🤖 AI Summary
This work addresses the problem of learning causal abstraction mappings between high-level and low-level structural causal models (SCMs) under realistic constraints—including unstructured SCMs, purely observational data, and sample misalignment. Methodologically, we propose a category-theoretic modeling framework grounded in semantic embedding principles, formally characterizing embedding constraints as geometric conditions on the Stiefel manifold, and developing a Riemannian optimization-driven general formulation for causal abstraction learning. We innovatively design three Riemannian learning algorithms that jointly minimize the KL divergence between Gaussian measures, thereby overcoming the non-convexity inherent in nonlinear causal abstraction learning. Empirically, our approach robustly recovers causal abstraction structures on both synthetic benchmarks and real-world human brain neuroimaging data, demonstrating high stability even under severe scarcity of prior knowledge.
📝 Abstract
Structural causal models (SCMs) allow us to investigate complex systems at multiple levels of resolution. The causal abstraction (CA) framework formalizes the mapping between high- and low-level SCMs.
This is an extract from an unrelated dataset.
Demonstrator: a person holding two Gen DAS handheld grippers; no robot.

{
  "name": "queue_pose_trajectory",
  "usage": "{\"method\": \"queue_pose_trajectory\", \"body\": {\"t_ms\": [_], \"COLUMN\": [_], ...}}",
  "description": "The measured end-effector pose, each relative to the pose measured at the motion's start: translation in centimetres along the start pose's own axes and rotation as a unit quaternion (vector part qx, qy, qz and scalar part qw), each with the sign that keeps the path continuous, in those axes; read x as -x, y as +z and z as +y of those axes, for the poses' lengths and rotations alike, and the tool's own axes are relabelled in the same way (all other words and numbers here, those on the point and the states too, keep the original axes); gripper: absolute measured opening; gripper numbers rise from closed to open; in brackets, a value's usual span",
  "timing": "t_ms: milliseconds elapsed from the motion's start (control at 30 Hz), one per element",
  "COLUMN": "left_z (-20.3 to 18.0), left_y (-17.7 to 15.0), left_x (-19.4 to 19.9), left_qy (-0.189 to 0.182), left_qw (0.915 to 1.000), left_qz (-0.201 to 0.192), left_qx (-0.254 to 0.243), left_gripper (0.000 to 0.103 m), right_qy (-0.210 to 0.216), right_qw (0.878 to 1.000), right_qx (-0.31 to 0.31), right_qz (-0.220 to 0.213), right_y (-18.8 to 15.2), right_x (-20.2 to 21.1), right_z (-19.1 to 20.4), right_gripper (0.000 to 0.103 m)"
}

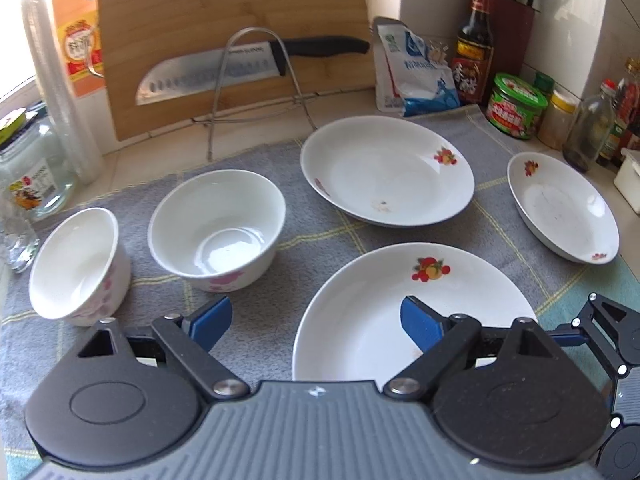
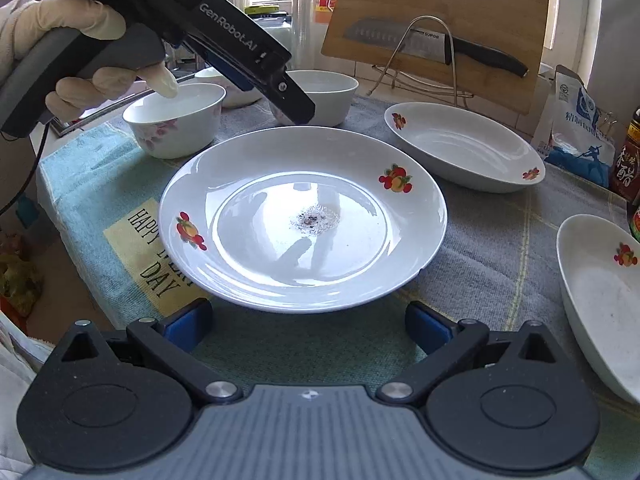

We address CA learning in a challenging and realistic setting, where SCMs are inaccessible, interventional data is unavailable, and sample data is misaligned. A key principle of our framework is $ extit{semantic embedding}$, formalized as the high-level distribution lying on a subspace of the low-level one. This principle naturally links linear CA to the geometry of the $ extit{Stiefel manifold}$. We present a category-theoretic approach to SCMs that enables the learning of a CA by finding a morphism between the low- and high-level probability measures, adhering to the semantic embedding principle. Consequently, we formulate a general CA learning problem. As an application, we solve the latter problem for linear CA; considering Gaussian measures and the Kullback-Leibler divergence as an objective. Given the nonconvexity of the learning task, we develop three algorithms building upon existing paradigms for Riemannian optimization. We demonstrate that the proposed methods succeed on both synthetic and real-world brain data with different degrees of prior information about the structure of CA.